US 12,468,951 B2
Unsupervised outlier detection in time-series data
Sid Ryan, Montreal (CA); Petar Djukic, Nepean (CA); and Todd Morris, Stittsville (CA)
Assigned to Ciena Corporation, Hanover, MD (US)
Filed by Ciena Corporation, Hanover, MD (US)
Filed on Aug. 14, 2019, as Appl. No. 16/540,414.
Application 16/540,414 is a continuation in part of application No. 16/430,808, filed on Jun. 4, 2019, granted, now 11,620,528.
Claims priority of provisional application 62/683,889, filed on Jun. 12, 2018.
Prior Publication US 2020/0387797 A1, Dec. 10, 2020
Prior Publication US 2021/0089927 A9, Mar. 25, 2021
Int. Cl. G06N 3/088 (2023.01); G06N 3/045 (2023.01); G06N 3/047 (2023.01)

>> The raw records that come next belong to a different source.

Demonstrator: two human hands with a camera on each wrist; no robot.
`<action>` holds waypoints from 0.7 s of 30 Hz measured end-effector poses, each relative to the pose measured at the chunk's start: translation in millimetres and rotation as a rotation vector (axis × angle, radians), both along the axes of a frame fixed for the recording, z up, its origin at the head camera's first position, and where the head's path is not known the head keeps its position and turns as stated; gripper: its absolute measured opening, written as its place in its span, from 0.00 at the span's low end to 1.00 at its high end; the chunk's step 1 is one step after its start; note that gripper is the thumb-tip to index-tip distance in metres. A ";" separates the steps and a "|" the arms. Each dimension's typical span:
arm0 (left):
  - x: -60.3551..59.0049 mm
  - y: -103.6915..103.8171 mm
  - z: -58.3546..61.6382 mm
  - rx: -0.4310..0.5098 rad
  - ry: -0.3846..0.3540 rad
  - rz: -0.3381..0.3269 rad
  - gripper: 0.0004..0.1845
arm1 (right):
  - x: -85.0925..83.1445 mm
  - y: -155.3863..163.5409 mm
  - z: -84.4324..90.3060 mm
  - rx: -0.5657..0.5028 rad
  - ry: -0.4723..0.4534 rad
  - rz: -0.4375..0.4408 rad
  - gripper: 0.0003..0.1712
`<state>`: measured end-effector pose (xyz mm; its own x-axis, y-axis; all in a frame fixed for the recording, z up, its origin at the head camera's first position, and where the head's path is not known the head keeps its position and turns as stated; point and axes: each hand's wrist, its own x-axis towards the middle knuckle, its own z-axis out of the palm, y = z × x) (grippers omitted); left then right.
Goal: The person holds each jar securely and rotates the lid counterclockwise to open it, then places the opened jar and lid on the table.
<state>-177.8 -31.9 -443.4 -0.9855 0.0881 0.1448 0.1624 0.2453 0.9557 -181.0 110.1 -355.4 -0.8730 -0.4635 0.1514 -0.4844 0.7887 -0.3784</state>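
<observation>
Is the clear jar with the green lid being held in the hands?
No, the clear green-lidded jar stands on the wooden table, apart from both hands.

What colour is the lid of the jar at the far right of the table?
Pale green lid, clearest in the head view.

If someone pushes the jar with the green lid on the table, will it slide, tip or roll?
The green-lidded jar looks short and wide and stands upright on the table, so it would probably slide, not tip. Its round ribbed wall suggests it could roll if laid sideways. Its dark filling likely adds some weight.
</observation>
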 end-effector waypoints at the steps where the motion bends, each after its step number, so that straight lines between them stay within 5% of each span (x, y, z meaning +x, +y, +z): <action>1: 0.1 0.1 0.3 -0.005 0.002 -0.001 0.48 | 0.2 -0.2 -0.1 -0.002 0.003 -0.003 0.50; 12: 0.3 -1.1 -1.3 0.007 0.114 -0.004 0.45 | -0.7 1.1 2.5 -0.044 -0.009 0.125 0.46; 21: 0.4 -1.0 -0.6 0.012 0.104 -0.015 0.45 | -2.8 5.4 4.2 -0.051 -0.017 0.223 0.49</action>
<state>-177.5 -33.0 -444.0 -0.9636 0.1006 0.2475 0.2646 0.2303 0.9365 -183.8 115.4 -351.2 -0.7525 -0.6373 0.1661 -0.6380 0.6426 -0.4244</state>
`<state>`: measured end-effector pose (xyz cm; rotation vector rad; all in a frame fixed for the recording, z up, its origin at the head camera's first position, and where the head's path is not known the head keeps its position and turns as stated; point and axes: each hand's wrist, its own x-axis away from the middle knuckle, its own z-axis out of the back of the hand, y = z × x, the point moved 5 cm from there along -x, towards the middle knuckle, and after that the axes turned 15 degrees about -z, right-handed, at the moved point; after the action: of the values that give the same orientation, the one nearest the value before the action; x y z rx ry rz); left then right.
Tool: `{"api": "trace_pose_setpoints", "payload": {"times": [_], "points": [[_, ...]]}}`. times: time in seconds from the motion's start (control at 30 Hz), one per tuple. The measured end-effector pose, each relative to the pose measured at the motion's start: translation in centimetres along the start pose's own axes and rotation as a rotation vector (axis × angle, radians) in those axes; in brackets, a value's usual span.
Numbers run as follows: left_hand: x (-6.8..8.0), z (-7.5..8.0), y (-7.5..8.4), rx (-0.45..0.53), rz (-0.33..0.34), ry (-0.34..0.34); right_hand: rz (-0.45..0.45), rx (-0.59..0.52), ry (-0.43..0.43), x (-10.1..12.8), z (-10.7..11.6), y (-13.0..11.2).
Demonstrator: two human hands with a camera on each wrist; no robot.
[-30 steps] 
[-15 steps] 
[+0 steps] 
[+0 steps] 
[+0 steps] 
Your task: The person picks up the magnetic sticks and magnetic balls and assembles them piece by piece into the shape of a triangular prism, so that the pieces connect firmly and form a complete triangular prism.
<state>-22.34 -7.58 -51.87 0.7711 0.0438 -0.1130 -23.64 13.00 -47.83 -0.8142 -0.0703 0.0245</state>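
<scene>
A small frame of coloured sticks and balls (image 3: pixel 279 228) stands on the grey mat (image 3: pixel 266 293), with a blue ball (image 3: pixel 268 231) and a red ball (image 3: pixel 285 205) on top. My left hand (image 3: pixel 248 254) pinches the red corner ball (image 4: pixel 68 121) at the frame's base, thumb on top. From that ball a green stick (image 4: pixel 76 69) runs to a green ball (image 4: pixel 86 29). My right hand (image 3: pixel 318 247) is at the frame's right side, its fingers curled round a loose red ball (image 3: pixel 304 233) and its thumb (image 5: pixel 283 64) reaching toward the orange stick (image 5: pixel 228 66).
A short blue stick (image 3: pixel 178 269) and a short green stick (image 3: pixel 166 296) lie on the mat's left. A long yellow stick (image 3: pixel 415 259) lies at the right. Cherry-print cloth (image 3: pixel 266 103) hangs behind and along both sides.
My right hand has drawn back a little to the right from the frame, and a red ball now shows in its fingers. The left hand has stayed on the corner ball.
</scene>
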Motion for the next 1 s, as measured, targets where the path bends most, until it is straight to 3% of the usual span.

CPC G06N 3/088 (2013.01) [G06N 3/045 (2023.01); G06N 3/047 (2023.01)] 13 Claims
OG exemplary drawing
 
1. A non-transitory computer-readable medium configured to store a program executable by a processing system, the program including instructions configured to cause the processing system to:
obtain raw, heterogeneous time-series data from multiple components of a communication network to be monitored at the processing system,
convert all of the raw, heterogeneous time-series data to a two-dimensional image format by constructing tensors from all of the raw, heterogeneous time-series data,
create a multi-dimensional matrix comprising a plurality of image windows formed from the raw, heterogeneous time-series data using the processing system,
detect or forecast at least one of a network threshold crossing, a network alarm, a network user quality-of-experience, or a network anomaly by detecting, utilizing a deep neural network, outliers of the raw, heterogeneous time-series data with respect to the multi-dimensional matrix using an unsupervised deep learning process on the two-dimensional image format of all of the raw, heterogeneous time-series data, the unsupervised deep learning process including training a first path utilizing a Generalized Adversarial Network (GAN) learning technique to obtain a discriminator from a trained GAN data and training a second path utilizing a Bidirectional GAN (BiGAN) learning technique to obtain an encoder from a trained BiGAN data and executed by the processing system to transfer knowledge of other experimented domains for imbalanced datasets anomaly detection by identifying portions of the raw, heterogeneous time-series data as normal by the absence of an indicator that the identified portions are abnormal such that a determined low probability that another portion of the raw, heterogeneous time-series data is within the normal portions of the raw, heterogeneous time-series data indicates an anomaly, wherein a first probability is determined from the discriminator, a second probability is determined from the encoder, and the detected outliers are determined based on a combination of the first probability and the second probability; and
localize the detected or forecasted at least one of the network threshold crossing, the network alarm, the network user quality-of-experience, or the network anomaly within the raw, heterogeneous time-series data by localizing the detected outliers in the obtained, raw, heterogeneous time-series data by detecting at least one image window of the plurality of image windows containing the detected outliers.